* [EXERCISE REQUIREMENTS]: Copy each line of the listing where the word "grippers" can be found.

[THE INPUT]

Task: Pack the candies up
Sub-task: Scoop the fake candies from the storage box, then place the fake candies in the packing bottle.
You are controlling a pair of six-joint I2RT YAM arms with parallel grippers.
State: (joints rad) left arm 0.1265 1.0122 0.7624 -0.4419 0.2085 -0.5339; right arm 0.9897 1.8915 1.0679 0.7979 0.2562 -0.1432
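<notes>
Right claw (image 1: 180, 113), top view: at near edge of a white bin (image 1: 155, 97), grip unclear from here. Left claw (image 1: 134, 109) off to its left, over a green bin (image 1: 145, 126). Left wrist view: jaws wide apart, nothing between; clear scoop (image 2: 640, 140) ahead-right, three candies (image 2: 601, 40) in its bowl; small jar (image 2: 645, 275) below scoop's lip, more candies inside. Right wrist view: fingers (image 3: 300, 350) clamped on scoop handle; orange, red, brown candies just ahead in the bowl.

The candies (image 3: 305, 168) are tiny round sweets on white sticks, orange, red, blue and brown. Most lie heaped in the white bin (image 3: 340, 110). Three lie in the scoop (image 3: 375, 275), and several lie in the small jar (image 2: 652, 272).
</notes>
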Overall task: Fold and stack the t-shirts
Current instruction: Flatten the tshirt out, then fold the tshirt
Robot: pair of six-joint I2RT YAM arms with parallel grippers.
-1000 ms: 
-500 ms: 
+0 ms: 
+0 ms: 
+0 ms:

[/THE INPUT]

* [ANSWER FOR THIS EXERCISE]:
You are controlling a pair of six-joint I2RT YAM arms with parallel grippers.
Robot: pair of six-joint I2RT YAM arms with parallel grippers.

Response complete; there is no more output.